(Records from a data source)
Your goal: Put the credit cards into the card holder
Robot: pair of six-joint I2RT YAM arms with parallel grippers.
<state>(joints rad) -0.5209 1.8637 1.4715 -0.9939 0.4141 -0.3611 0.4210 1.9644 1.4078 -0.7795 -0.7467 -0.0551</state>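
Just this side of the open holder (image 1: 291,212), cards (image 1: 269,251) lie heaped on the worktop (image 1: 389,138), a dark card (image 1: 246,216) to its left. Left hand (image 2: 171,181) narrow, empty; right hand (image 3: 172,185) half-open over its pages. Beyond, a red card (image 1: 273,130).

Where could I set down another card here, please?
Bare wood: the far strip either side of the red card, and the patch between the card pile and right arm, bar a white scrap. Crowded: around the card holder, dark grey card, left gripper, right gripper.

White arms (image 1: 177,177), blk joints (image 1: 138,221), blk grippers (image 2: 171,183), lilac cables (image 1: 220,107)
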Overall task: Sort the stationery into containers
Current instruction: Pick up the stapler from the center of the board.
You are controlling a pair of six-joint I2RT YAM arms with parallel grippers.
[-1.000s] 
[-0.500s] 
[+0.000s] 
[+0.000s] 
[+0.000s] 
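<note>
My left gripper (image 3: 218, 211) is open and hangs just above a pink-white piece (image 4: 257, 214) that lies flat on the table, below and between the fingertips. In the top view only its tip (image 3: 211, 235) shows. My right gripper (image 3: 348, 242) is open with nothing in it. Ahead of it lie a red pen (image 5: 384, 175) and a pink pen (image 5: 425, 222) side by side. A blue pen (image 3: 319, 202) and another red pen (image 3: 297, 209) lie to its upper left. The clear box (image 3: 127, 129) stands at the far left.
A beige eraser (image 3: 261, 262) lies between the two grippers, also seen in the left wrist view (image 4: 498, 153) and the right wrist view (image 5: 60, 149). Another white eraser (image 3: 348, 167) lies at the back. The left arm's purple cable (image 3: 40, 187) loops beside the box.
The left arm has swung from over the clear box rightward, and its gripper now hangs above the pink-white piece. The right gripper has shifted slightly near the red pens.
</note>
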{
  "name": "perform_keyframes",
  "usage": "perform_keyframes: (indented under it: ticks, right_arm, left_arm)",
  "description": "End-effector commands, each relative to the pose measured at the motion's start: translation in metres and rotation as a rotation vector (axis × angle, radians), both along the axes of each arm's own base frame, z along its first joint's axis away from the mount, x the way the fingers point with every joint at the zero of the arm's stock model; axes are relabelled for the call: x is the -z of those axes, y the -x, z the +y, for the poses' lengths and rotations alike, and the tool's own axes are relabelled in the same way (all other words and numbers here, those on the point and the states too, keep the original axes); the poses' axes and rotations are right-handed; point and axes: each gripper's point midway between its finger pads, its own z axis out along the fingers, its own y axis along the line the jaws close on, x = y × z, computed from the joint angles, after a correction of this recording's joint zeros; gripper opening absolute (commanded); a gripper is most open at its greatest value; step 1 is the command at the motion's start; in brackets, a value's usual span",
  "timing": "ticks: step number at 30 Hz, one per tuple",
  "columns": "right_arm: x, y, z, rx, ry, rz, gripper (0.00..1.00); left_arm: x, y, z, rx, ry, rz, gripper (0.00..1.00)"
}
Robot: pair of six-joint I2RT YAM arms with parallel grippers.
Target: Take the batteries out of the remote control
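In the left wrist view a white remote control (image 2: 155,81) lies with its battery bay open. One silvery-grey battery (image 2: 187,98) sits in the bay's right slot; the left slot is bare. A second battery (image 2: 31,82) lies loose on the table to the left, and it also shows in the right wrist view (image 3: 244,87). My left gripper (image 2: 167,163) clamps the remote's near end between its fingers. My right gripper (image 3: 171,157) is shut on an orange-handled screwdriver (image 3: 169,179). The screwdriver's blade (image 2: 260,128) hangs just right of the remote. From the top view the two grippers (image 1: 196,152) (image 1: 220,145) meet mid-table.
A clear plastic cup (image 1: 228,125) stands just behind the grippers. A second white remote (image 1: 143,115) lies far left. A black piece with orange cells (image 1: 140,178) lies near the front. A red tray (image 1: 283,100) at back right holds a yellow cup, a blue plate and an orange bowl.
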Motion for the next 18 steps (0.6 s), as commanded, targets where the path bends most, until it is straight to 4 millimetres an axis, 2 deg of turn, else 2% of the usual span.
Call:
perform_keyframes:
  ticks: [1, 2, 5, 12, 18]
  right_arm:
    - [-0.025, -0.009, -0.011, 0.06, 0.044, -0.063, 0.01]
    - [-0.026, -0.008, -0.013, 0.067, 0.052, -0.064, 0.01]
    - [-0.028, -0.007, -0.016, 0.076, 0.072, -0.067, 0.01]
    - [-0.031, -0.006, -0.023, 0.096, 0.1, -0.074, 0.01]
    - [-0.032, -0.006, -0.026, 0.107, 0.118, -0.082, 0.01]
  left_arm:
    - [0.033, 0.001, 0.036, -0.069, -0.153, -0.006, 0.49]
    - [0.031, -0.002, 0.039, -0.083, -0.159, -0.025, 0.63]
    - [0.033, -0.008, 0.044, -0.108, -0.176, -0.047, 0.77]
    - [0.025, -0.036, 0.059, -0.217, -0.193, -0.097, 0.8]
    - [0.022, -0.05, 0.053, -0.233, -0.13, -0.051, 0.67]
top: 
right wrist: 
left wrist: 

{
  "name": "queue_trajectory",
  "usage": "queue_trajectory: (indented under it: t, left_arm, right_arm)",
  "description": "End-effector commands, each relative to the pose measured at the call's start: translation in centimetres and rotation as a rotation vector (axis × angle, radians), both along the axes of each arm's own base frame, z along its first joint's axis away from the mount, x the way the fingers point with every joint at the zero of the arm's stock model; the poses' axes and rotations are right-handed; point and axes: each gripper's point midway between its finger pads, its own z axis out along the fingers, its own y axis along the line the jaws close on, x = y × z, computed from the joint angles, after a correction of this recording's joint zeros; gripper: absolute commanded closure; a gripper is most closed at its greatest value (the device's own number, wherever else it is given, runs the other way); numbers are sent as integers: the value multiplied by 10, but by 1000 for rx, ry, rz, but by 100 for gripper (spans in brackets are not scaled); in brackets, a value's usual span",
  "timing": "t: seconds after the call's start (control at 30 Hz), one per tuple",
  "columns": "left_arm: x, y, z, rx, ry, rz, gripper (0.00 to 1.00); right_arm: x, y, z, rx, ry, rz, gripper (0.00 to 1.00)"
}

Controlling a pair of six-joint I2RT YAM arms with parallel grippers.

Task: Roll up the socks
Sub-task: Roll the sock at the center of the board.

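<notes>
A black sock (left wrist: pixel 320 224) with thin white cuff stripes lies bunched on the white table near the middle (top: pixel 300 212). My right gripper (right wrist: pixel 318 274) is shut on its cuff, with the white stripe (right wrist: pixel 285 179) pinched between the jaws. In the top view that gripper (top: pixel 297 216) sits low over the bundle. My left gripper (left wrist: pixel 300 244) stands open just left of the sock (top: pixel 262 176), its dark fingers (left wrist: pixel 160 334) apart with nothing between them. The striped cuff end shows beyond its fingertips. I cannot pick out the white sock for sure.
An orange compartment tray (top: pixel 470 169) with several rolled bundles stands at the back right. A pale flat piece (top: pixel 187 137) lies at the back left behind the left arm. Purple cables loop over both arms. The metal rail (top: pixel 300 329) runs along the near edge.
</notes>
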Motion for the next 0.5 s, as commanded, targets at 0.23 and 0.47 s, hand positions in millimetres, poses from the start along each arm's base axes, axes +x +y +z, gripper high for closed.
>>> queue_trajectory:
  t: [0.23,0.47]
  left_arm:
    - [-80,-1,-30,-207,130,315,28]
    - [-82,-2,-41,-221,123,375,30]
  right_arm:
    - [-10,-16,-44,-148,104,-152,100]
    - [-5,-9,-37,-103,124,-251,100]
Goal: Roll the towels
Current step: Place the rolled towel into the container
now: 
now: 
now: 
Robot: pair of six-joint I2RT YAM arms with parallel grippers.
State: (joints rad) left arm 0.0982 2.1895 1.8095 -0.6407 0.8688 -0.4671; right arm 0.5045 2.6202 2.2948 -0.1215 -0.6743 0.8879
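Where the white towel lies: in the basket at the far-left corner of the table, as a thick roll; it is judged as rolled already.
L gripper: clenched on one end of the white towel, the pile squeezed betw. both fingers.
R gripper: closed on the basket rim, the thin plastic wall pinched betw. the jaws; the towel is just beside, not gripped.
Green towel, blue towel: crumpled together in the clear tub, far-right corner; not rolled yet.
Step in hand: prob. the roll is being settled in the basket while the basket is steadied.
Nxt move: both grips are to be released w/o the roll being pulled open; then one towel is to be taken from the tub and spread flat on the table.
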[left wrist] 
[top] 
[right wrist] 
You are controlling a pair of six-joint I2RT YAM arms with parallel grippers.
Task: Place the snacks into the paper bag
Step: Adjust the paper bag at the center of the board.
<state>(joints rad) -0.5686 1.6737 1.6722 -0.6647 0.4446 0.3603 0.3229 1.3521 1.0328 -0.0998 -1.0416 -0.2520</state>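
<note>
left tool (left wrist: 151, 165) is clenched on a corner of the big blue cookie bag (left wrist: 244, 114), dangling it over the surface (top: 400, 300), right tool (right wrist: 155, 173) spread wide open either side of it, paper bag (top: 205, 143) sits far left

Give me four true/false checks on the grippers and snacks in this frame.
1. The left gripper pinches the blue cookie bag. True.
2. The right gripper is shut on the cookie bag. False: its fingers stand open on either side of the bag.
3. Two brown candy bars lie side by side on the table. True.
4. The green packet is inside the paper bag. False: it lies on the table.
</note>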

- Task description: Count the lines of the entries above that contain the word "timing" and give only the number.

- Answer space: 2